Object equivalence after serialize.
I ran into this weird wrinkle - a difference between how ArrayObject behaves and how array() behaves when serialized. Below is the full test script
$a = array(1,2,3,4,5);
echo current($a)."\n"; // returned 3, as expected.
$b = unserialize(serialize($a));
echo current($b)."\n"; // returned 1 - unexpected.
echo $a === $b ? 'true' : 'false'; // returns true, apparently the pointer isn't considered when arrays are compared.
$c = new ArrayObject(array(1,2,3,4,5));
echo current($c)."\n"; // returned 3, again as expected.
$d = unserialize(serialize($c));
echo current($c)."\n"; // returns 3, not 1 as with a true array.
echo $c == $d ? 'true' : 'false'; // returns true. The objects are equivalent, but the pointer has been kept.
I have an object in my program called "ReadOnlyArray" which is the foundation of several classes that implement array like behavior. I've used this instead of ArrayObject because its storage is protected, not private, and the child classes are free to work with it as needed. When I don't need to do that I've used ArrayObject on the presumption it will be faster.
But this is troublesome. As we can see from the test, if you serialize then unserialize an array it's internal pointer resets. Meanwhile, if you serialize then unserialize ArrayObject the internal pointer stays.

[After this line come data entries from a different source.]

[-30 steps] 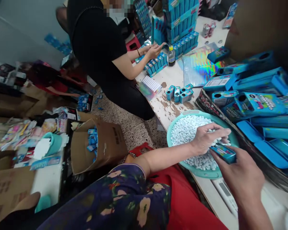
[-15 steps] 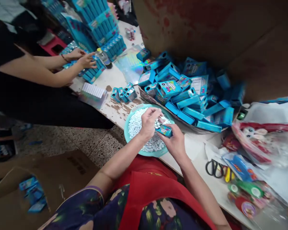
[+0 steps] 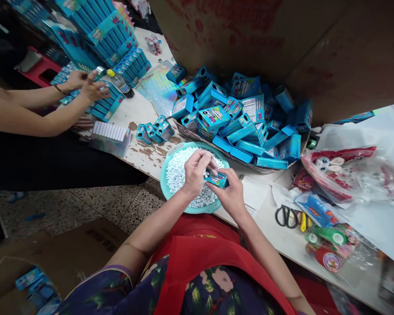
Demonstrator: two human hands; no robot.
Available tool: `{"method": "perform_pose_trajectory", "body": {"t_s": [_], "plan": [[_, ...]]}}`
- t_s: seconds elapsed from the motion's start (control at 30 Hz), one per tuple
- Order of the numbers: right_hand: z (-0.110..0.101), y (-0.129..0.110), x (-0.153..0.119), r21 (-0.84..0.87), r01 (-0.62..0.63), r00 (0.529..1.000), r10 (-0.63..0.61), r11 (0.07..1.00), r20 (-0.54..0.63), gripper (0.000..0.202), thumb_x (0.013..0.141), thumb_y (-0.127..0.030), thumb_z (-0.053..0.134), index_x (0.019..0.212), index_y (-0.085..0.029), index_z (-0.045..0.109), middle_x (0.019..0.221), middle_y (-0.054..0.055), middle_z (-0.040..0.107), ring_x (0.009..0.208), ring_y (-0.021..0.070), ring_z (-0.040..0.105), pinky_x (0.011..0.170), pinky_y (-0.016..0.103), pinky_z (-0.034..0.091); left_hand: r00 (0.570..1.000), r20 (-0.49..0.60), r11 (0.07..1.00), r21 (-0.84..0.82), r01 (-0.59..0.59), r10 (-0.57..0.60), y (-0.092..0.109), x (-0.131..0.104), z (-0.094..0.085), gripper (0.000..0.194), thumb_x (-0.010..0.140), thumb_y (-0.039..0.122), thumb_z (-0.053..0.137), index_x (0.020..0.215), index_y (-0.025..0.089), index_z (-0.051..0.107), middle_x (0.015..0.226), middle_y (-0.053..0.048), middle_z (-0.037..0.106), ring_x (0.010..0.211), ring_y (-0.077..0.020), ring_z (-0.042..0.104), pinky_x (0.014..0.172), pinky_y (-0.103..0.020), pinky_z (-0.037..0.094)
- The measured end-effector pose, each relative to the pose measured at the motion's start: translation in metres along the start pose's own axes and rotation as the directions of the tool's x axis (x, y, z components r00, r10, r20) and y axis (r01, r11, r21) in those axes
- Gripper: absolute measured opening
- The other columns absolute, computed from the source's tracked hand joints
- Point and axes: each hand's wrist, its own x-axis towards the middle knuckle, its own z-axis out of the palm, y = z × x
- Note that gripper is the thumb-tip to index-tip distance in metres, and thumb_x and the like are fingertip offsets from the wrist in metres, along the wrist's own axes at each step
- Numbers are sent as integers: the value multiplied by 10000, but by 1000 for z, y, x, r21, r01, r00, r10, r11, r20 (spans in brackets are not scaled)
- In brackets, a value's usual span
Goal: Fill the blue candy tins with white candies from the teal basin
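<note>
Over a turquoise basin (image 3: pixel 164 183) of small white candies (image 3: pixel 177 170), my right hand (image 3: pixel 231 192) grips a small blue candy box (image 3: pixel 217 179), which lies tilted with its end toward my other hand. My left hand (image 3: pixel 195 173) is curled closed at that end of the box. A few white candies show between its fingers and the box; the rest of what it holds is hidden by the fingers.
Behind the basin, a cardboard tray holds a heap of blue boxes (image 3: pixel 216 116). Several small boxes (image 3: pixel 154 131) stand left of it. A co-worker's hands (image 3: pixel 92 89) are beside a bottle (image 3: pixel 120 83) and stacked displays. Scissors (image 3: pixel 286 217) and plastic bags (image 3: pixel 357 175) lie right.
The view has shifted, so the table contents sit further left. My left hand has closed in more over the box end. The co-worker's hands have risen a little over the blue boxes.
</note>
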Motion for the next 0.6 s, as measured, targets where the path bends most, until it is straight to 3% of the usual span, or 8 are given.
{"method": "perform_pose_trajectory", "body": {"t_s": [0.27, 0.37, 0.43, 0.5, 0.53, 0.6], "plan": [[-5, 2, -8, 26, -33, 999, 33, 999, -20, 340, 708, -340, 794, 1004, -248, 653, 986, 26, 625, 937, 201, 606, 855, 354, 484, 992, 58, 994, -23, -108, 109, 4, -9, -8, 272, 907, 439, 533, 852, 176, 579, 740, -15, 621, 580, -114, 599, 602, -266, 523], [-21, 10, -19, 6, -79, 990, 79, 997, -113, 363, 689, -346, 811, 1008, -246, 670, 1009, 30, 610, 953, 200, 601, 856, 352, 485, 967, 8, 944, 215, -251, 256, -3, 1, -27, 275, 952, 421, 437, 895, 191, 577, 809, -29, 625, 699, -146, 625, 708, -323, 540], [-32, 17, -27, -23, -121, 978, 115, 992, -174, 364, 691, -352, 809, 1009, -238, 674, 991, 31, 611, 931, 198, 602, 833, 349, 491, 938, 156, 766, 544, -343, 309, -19, 5, -42, 280, 956, 404, 426, 946, 187, 604, 930, -67, 650, 890, -188, 629, 853, -374, 513], [-40, 24, -34, -48, -157, 971, 145, 986, -188, 358, 698, -359, 801, 1008, -232, 676, 962, 29, 616, 896, 194, 605, 809, 346, 498, 895, 390, 456, 770, -445, 215, -42, 4, -54, 314, 943, 416, 453, 1034, 171, 628, 1115, -115, 643, 1119, -243, 561, 1003, -431, 425], [-43, 26, -37, -61, -170, 970, 157, 983, -185, 357, 698, -363, 799, 1007, -230, 676, 951, 27, 617, 882, 192, 606, 800, 344, 501, 872, 471, 308, 816, -489, 136, -54, 2, -59, 357, 934, 441, 466, 1099, 167, 623, 1209, -131, 613, 1206, -269, 506, 1054, -461, 369], [-44, 29, -41, -79, -192, 969, 176, 978, -176, 360, 699, -372, 795, 1006, -227, 675, 940, 27, 618, 865, 189, 606, 792, 344, 506, 845, 535, 81, 842, -534, 7, -74, -5, -64, 474, 908, 517, 480, 1222, 176, 581, 1337, -140, 537, 1292, -309, 418, 1090, -502, 293]]}}
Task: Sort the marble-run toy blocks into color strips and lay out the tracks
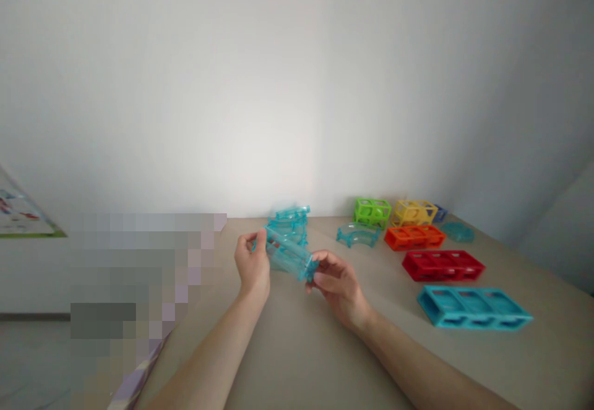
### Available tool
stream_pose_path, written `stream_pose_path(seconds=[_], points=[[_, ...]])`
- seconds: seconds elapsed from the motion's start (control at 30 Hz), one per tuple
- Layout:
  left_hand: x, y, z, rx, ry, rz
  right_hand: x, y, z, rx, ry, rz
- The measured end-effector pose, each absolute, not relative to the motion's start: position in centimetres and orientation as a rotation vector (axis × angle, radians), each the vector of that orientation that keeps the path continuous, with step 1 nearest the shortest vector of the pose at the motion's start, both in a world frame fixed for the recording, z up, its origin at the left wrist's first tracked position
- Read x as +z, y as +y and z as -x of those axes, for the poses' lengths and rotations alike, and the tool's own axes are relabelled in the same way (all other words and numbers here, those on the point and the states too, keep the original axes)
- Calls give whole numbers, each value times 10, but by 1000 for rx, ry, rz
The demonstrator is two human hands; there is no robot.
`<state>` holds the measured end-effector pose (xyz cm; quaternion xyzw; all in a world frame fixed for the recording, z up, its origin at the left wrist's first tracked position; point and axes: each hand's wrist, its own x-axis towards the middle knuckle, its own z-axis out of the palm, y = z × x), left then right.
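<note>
A clear blue plastic tube piece (288, 255) is held above the table, slanting down to the right. My left hand (253, 261) grips its upper left end between thumb and fingers. Around its lower right end, my right hand (338, 286) is closed, with the thumb in front. Just behind the tube lie more clear blue pieces (291, 219), partly hidden by it. A curved clear blue piece (358, 234) rests on the table beyond my right hand.
On the right of the table (325, 360) stand blue (473, 308), red (443, 266) and orange (414, 237) frame blocks. Green (372, 212) and yellow (414, 213) frames stand near the wall, beside a dark blue one (440, 213) and a clear blue piece (458, 232).
</note>
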<state>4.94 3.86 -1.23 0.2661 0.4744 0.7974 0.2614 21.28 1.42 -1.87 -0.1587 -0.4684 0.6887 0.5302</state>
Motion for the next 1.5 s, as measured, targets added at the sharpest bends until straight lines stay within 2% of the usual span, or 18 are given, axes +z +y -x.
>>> stream_pose_path(seconds=[0.73,0.97,1.5], points=[[-9,40,-53,2099,931,-577,-14,11,-208,1645,-1092,353],[-6,38,-56,2041,902,-512,-7,12,-211,1810,-913,347],[7,26,-64,1954,936,-499,-14,6,-209,1952,-1089,376]])
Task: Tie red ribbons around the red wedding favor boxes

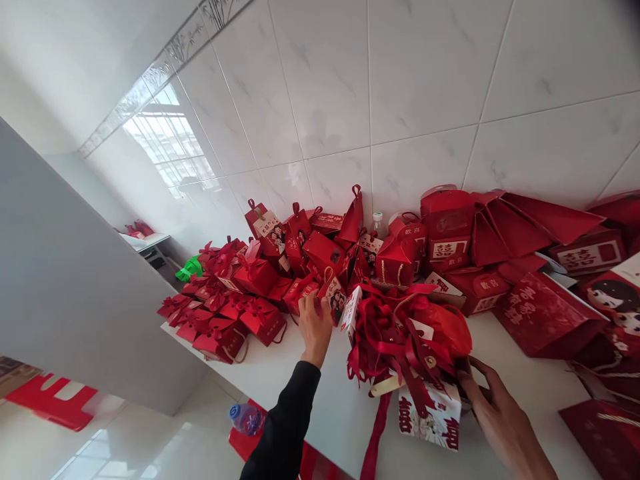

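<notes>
My left hand (316, 327) is at the middle of the table, its curled fingers and thumb on a small red gift box (335, 299) with a picture card and a cord loop. My right hand (495, 400) grips the right side of an open box (430, 419) with red characters on its white front. A tangled heap of dark red ribbons (385, 327) fills and overhangs this box, with a bright red translucent piece (447, 327) on the right. One ribbon (375, 433) hangs down in front.
Red bow-tied boxes (220, 337) crowd the left of the white table (280, 363). More red boxes (447, 233) line the tiled wall, with a clear bottle (379, 225) among them. Larger red bags (550, 313) lie right. Below the table, another bottle (246, 419) stands on a red stool.
</notes>
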The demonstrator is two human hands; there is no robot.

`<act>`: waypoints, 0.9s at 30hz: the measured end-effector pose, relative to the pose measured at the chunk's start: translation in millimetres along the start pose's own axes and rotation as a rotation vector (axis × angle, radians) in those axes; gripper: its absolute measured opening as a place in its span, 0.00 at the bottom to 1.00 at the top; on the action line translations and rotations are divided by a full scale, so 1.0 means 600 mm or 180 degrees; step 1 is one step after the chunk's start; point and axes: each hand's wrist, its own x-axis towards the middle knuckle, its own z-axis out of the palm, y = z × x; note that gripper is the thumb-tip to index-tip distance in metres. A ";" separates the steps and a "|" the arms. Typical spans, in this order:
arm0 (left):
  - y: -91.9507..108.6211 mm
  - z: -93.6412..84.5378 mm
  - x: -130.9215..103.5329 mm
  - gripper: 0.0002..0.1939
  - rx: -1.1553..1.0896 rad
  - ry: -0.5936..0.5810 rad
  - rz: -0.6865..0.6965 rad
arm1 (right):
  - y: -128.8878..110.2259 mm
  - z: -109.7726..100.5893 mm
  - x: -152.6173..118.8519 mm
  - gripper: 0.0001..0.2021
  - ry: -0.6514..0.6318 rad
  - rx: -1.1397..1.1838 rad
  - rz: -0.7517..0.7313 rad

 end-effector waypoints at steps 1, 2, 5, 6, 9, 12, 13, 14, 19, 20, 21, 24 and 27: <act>-0.002 -0.005 0.002 0.15 0.0065 0.0064 -0.0027 | 0.000 0.001 0.000 0.40 0.0015 0.0014 -0.0015; -0.007 -0.011 0.006 0.17 0.0143 0.0132 -0.0054 | 0.000 0.002 -0.001 0.40 0.0044 0.0029 -0.0040; -0.028 -0.032 0.022 0.18 0.0420 0.0211 -0.0036 | 0.003 0.005 0.001 0.39 0.0119 0.0033 -0.0096; -0.036 -0.038 0.026 0.19 0.0502 0.0159 0.0022 | 0.005 0.006 0.003 0.38 0.0138 0.0019 -0.0090; -0.055 -0.052 0.032 0.18 0.0681 -0.0115 0.0268 | 0.012 0.006 0.010 0.40 0.0107 -0.0060 -0.0039; -0.063 -0.058 0.027 0.20 0.0794 -0.0246 0.0399 | 0.018 0.003 0.013 0.41 0.0131 -0.0116 -0.0069; -0.064 -0.058 0.023 0.21 0.0813 -0.0240 0.0415 | 0.020 0.002 0.013 0.41 0.0125 -0.0122 -0.0073; -0.063 -0.058 0.019 0.22 0.0820 -0.0221 0.0425 | 0.021 0.002 0.013 0.41 0.0124 -0.0119 -0.0070; -0.060 -0.054 -0.003 0.20 0.0689 -0.0073 0.0375 | 0.021 0.005 0.010 0.42 0.0104 -0.0094 -0.0035; -0.060 -0.053 -0.007 0.20 0.0640 -0.0050 0.0354 | 0.020 0.006 0.009 0.43 0.0132 -0.0079 -0.0040; -0.059 -0.051 -0.011 0.20 0.0584 -0.0031 0.0334 | 0.019 0.008 0.007 0.43 0.0163 -0.0060 -0.0053; -0.055 -0.044 -0.020 0.20 0.0383 0.0008 0.0298 | 0.016 0.012 0.002 0.42 0.0196 0.0001 -0.0110; -0.040 -0.039 -0.033 0.20 0.0156 0.0074 0.0241 | 0.017 0.012 -0.001 0.41 0.0146 0.0037 -0.0147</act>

I know in some recent coding I've done that if you forget the pointer the objects aren't going to pass an equivalence check. Comparing arrays doesn't consider the internal pointer.

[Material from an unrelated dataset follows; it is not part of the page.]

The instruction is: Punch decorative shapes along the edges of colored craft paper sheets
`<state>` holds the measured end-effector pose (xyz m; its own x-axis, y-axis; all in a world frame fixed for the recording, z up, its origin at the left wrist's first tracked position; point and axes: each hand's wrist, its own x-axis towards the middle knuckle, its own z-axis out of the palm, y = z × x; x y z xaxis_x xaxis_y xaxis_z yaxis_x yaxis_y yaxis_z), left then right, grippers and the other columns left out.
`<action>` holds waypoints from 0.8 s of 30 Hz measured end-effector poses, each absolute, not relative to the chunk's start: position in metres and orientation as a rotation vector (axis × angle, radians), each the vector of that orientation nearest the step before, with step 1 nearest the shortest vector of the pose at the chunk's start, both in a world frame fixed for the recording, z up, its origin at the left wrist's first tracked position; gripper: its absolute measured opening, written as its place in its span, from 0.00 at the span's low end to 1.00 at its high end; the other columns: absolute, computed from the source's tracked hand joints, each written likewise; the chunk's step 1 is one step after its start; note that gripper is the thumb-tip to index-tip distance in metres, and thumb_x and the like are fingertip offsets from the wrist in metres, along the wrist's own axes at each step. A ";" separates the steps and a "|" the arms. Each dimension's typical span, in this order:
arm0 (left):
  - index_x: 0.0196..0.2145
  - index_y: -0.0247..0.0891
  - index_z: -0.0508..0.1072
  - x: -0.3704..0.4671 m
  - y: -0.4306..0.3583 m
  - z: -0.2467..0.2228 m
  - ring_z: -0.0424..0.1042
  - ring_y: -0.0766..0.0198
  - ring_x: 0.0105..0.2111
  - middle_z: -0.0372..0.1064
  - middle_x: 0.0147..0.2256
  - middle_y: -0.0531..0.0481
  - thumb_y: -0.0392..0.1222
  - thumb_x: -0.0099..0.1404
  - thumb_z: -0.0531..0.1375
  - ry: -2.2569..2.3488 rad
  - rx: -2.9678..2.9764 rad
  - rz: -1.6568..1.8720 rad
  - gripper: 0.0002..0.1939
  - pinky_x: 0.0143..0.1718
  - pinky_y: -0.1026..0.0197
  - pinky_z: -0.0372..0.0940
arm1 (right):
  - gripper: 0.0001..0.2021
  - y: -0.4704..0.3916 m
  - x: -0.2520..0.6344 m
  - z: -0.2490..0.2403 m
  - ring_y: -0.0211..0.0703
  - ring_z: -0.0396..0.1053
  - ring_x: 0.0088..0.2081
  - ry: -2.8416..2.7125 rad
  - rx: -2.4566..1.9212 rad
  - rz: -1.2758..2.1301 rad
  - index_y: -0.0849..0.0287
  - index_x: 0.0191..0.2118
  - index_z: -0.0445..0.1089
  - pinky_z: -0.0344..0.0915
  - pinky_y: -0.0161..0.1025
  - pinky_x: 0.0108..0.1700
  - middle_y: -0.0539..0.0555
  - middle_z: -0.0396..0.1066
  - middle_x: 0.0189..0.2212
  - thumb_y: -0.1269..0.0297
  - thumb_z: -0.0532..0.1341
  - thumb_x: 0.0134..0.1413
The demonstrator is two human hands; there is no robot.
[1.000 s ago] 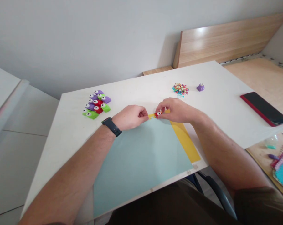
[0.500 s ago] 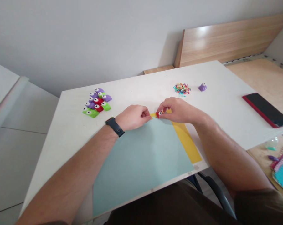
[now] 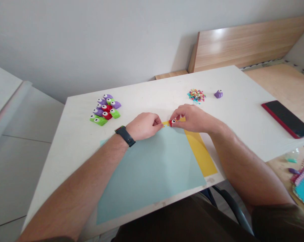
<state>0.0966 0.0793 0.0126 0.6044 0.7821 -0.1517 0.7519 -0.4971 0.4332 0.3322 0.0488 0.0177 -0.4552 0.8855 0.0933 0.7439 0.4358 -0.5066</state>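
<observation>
A light blue sheet of paper point(image 3: 152, 171) lies over a yellow sheet point(image 3: 203, 158) on the white table. My left hand point(image 3: 145, 125) is closed in a pinch at the far edge of the blue sheet. Thumb and fingers of my right hand point(image 3: 189, 117) grip a small red paper punch point(image 3: 172, 122) with a white button, set on that same edge. Between the hands, small cut-outs along the edge let yellow show through. Punches in purple, green and red point(image 3: 107, 108) stand grouped at the left. A dark watch point(image 3: 125, 135) is on my left wrist.
A pile of colourful paper bits point(image 3: 196, 95) lies at the back right, beside a lone purple punch point(image 3: 218, 94). A phone in a red case point(image 3: 286, 119) rests near the right edge of the table point(image 3: 242, 111). The wall stands behind.
The blue sheet has shifted slightly left and away from me, its near left corner most clearly. Both hands keep nearly the same pose, and the red punch stays in my right hand.
</observation>
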 end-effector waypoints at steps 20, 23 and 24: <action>0.33 0.41 0.78 0.099 0.078 0.011 0.76 0.58 0.32 0.79 0.33 0.49 0.50 0.67 0.56 1.256 2.422 0.102 0.15 0.32 0.59 0.62 | 0.09 0.050 0.333 0.017 0.44 0.72 0.38 -2.353 -1.394 0.548 0.55 0.41 0.81 0.63 0.38 0.43 0.52 0.78 0.35 0.61 0.67 0.55; 0.34 0.40 0.78 0.100 0.077 0.012 0.76 0.58 0.32 0.79 0.33 0.48 0.50 0.67 0.55 1.273 2.429 0.091 0.15 0.32 0.59 0.62 | 0.09 0.050 0.333 0.017 0.44 0.72 0.39 -2.361 -1.389 0.539 0.54 0.41 0.81 0.63 0.38 0.43 0.53 0.78 0.35 0.61 0.67 0.56; 0.34 0.40 0.78 0.101 0.076 0.013 0.76 0.57 0.32 0.80 0.33 0.47 0.50 0.67 0.55 1.277 2.431 0.084 0.15 0.33 0.59 0.62 | 0.09 0.050 0.333 0.017 0.44 0.72 0.39 -2.361 -1.392 0.537 0.54 0.41 0.82 0.63 0.38 0.43 0.53 0.78 0.35 0.61 0.66 0.56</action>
<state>0.1009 0.0765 0.0125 0.5824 0.8030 -0.1266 0.7795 -0.5074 0.3672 0.3329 0.0498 0.0172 -0.4578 0.8831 0.1028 0.7519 0.4463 -0.4853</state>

All this leads to a question I need help with. Which is the best thing for me to do with my own framework's arrays? Which is most troublesome?

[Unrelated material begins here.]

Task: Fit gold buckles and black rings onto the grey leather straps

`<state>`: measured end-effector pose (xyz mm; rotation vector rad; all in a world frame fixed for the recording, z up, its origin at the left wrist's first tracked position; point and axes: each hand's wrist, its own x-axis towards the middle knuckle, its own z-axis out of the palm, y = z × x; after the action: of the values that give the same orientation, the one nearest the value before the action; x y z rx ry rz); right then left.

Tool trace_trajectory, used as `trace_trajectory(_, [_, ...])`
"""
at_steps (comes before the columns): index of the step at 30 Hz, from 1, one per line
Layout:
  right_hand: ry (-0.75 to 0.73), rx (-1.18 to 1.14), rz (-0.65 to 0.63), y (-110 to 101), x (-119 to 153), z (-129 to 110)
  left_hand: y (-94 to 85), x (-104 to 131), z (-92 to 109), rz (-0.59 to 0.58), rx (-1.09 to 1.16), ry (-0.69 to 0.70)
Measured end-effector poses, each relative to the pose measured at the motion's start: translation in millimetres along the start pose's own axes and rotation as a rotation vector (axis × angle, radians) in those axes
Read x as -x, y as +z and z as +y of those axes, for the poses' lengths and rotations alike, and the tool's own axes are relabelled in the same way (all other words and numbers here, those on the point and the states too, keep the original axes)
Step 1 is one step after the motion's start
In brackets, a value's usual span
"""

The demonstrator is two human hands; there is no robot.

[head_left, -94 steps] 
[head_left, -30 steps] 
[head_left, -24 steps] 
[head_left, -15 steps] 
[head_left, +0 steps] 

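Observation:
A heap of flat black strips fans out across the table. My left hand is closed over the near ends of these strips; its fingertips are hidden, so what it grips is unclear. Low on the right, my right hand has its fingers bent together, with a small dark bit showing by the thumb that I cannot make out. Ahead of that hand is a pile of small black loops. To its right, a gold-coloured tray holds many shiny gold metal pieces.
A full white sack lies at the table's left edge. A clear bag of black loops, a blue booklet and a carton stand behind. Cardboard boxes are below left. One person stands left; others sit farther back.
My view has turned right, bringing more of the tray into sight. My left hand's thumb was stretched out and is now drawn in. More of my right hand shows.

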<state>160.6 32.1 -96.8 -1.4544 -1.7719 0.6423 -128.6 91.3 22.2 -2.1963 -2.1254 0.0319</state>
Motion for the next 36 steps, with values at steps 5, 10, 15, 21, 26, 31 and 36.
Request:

- Calling serialize resets the pointer. THE GOOD: The object will behave like an array(). THE POTENTIALLY DISASTROUS: Asking an object to serialize mid foreach loop will make the loop eternal. This can be avoided though and I can't at the moment see a reason why you'd want to do serialize($this) during a loop over the object's properties.
- Store the pointer: THE GOOD Object equivalence maintained before and after serialize. THE SLIGHTLY BAD Remembering the pointer can cause unexpected behavior iterated on using older while next approaches to iteration. Foreach should be fine because it calls reset() at start
- Discard the pointer. THE GOOD: This is array() 's behavior. THE BAD: Object equivalence is potentially lost. The only way to secure an object equivalence test is to reset both objects before testing.
The PHP team chose #2 for ArrayObject. I'm leaning towards #3 because holding the pointer works fine for straightforward unit tests, but it doesn't completely cover the problem of object equivalence being affected by the object's iteration state. I think the problem of having an array object behave differently than array is larger than the problem of the equivalence test.
The solution in my opinion lies in PHP itself. Simply put - protected and private properties should not be part of equivalence tests unless exposed through __get. Until that happens though, it's choice of evils. What would you choose and why?
And my mind isn't made up so by all means let me know of other concerns.